* What to do: Print the entries exactly; skip the pictures.

* Records to use:

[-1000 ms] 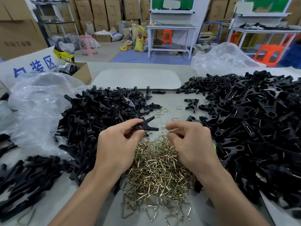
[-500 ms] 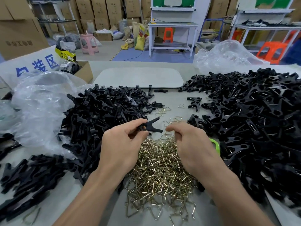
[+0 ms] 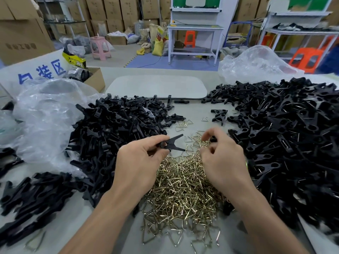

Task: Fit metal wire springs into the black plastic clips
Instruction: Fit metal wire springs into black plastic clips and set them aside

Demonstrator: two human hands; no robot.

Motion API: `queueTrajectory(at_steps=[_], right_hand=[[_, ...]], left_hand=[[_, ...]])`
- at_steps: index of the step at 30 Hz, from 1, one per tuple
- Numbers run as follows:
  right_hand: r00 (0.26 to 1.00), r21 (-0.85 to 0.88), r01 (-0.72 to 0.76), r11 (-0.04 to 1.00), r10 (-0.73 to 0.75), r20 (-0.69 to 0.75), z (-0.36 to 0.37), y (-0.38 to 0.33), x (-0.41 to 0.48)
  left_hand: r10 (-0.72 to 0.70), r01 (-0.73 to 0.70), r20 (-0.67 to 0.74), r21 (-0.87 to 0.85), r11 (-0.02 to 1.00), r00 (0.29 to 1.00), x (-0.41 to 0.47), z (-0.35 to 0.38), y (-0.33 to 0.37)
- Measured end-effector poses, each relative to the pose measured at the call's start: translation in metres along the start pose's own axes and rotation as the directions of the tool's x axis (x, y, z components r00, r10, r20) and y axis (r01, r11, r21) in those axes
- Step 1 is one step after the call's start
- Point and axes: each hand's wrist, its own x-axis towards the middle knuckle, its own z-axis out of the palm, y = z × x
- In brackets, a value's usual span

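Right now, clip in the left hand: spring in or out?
Out, as far as visible: no wire shows on the clip the left hand pinches; its two prongs gape bare.

This is a factory assembly workshop with storage around it. Stacked cardboard boxes (image 3: 113, 13) line the back wall, with a white metal workbench (image 3: 195, 27), plastic stools (image 3: 100, 45) and filled sacks (image 3: 157, 46) on the floor. The work table (image 3: 192, 114) carries bulk heaps of black clips (image 3: 286, 129), a pile of wire springs (image 3: 183, 184) and clear plastic bags (image 3: 45, 116).
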Motion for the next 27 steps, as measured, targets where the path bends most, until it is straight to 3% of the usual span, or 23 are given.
queueTrajectory(at_steps=[4,6,8,13,18,27], right_hand=[[0.982,0.287,-0.169,0.943,0.187,-0.038,-0.005,0.003,0.005],[0.974,0.52,-0.191,0.832,0.226,-0.003,-0.005,-0.003,0.003],[0.981,0.618,-0.147,0.773,0.195,-0.01,-0.003,-0.01,0.001],[0.999,0.568,-0.02,0.823,0.033,-0.012,0.005,-0.015,-0.003],[0.998,0.645,-0.053,0.762,0.052,0.021,0.0,-0.015,-0.001],[0.999,0.644,-0.037,0.764,0.02,0.033,0.001,-0.012,-0.002]], left_hand=[[-0.015,0.015,0.005,-0.009,1.0,1.0,-0.001,0.001,0.0],[-0.036,0.037,0.022,-0.051,0.998,0.999,-0.001,0.001,0.001],[-0.05,0.055,0.046,-0.117,0.992,0.998,-0.001,0.002,0.003],[-0.061,0.079,0.092,-0.21,0.974,0.994,-0.001,0.007,0.009],[-0.073,0.089,0.085,-0.201,0.976,0.994,-0.002,0.006,0.008],[-0.023,0.061,0.142,-0.273,0.96,0.99,0.0,0.007,0.016]])
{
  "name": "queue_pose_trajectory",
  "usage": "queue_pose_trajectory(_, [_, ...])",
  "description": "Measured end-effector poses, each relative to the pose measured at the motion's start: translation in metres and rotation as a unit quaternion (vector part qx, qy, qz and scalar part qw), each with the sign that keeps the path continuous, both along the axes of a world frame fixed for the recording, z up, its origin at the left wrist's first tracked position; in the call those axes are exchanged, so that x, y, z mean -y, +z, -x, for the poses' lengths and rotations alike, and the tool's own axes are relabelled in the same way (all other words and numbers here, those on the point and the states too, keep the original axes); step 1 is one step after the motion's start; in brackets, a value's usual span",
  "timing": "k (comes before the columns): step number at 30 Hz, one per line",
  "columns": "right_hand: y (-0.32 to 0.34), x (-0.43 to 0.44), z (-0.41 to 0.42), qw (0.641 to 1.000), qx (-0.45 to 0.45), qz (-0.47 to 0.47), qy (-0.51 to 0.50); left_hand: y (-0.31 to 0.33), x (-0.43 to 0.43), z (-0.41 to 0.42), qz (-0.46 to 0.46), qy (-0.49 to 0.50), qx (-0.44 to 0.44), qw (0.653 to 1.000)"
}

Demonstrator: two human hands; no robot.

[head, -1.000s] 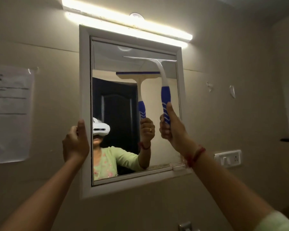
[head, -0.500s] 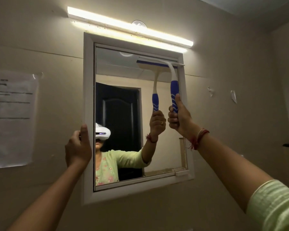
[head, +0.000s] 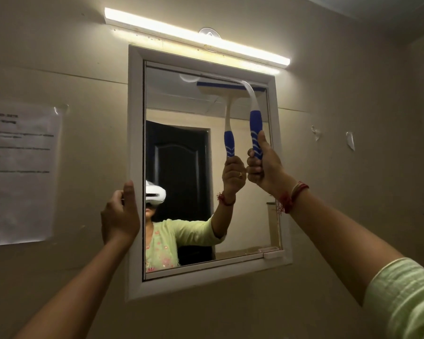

* Answer below:
[-1000 ms] 
[-500 ms] 
[+0 ms] 

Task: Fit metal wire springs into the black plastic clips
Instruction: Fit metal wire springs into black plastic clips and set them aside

Demonstrator: two human hands; no robot.

Motion API: `queueTrajectory(at_steps=[_], right_hand=[[_, ...]], left_hand=[[_, ...]])`
- at_steps: index of the step at 30 Hz, from 1, one per tuple
- Numbers run as follows:
  right_hand: r00 (0.26 to 1.00), r21 (-0.85 to 0.88), r01 (-0.72 to 0.76), r11 (-0.04 to 1.00), r10 (-0.73 to 0.75), r20 (-0.69 to 0.75), z (-0.36 to 0.37), y (-0.38 to 0.33), x (-0.41 to 0.48)
  left_hand: r10 (-0.72 to 0.70), r01 (-0.73 to 0.70), r20 (-0.67 to 0.74), r21 (-0.87 to 0.85), r11 (-0.02 to 1.00), r00 (0.29 to 1.00), x (-0.41 to 0.47), z (-0.35 to 0.38), y (-0.33 to 0.37)
- Measured end-effector poses, each relative to the pose measured at the call's start: translation in metres along the start pose's own axes and rotation as the directions of the tool's x axis (x, y, z components r00, r10, r20) and y axis (r01, r11, r21) in those axes
- Step 1 is one step after the call's start
- Point and axes: each hand's wrist, its own x-axis towards the middle knuckle, its own z-axis out of the palm, y = z × x
- In brackets, a value's usual span

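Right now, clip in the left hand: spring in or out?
Out, as far as visible: no wire shows on the clip the left hand pinches; its two prongs gape bare.

This is a factory assembly workshop with storage around it. Stacked cardboard boxes (image 3: 113, 13) line the back wall, with a white metal workbench (image 3: 195, 27), plastic stools (image 3: 100, 45) and filled sacks (image 3: 157, 46) on the floor. The work table (image 3: 192, 114) carries bulk heaps of black clips (image 3: 286, 129), a pile of wire springs (image 3: 183, 184) and clear plastic bags (image 3: 45, 116).
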Motion for the next 27 steps, as measured, targets where the path bends most, until it is straight to 3% of the usual span, or 23 are given.
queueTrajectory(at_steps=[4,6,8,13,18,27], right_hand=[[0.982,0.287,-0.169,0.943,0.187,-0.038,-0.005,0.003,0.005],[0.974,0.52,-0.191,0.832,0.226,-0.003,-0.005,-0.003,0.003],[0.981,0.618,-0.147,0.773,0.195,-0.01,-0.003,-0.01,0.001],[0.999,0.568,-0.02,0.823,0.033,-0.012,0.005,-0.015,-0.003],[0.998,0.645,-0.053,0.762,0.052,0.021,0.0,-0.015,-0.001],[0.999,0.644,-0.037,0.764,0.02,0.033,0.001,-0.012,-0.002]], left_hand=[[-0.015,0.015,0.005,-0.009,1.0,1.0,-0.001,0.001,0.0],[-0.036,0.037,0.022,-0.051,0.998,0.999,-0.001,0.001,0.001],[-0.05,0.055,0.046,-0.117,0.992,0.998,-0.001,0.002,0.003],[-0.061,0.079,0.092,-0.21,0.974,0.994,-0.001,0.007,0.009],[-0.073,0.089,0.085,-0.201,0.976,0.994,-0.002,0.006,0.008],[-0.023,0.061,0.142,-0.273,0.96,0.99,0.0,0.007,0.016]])
{
  "name": "queue_pose_trajectory",
  "usage": "queue_pose_trajectory(_, [_, ...])",
  "description": "Measured end-effector poses, each relative to the pose measured at the motion's start: translation in metres and rotation as a unit quaternion (vector part qx, qy, qz and scalar part qw), each with the sign that keeps the path continuous, both along the axes of a world frame fixed for the recording, z up, its origin at the left wrist's first tracked position; in the call those axes are exchanged, so that x, y, z mean -y, +z, -x, for the poses' lengths and rotations alike, and the tool's own axes are relabelled in the same way (all other words and numbers here, those on the point and the states too, keep the original axes); step 1 is one step after the motion's start; in brackets, a value's usual span",
  "timing": "k (comes before the columns): step number at 30 Hz, one per line",
  "columns": "right_hand: y (-0.32 to 0.34), x (-0.43 to 0.44), z (-0.41 to 0.42), qw (0.641 to 1.000), qx (-0.45 to 0.45), qz (-0.47 to 0.47), qy (-0.51 to 0.50); left_hand: y (-0.31 to 0.33), x (-0.43 to 0.43), z (-0.41 to 0.42), qz (-0.46 to 0.46), qy (-0.49 to 0.50), qx (-0.44 to 0.44), qw (0.653 to 1.000)"
}

Demonstrator: two human hands; no robot.

[head, -1.000s] 
[head, -0.500s] 
[head, +0.000s] 

This is the complete answer.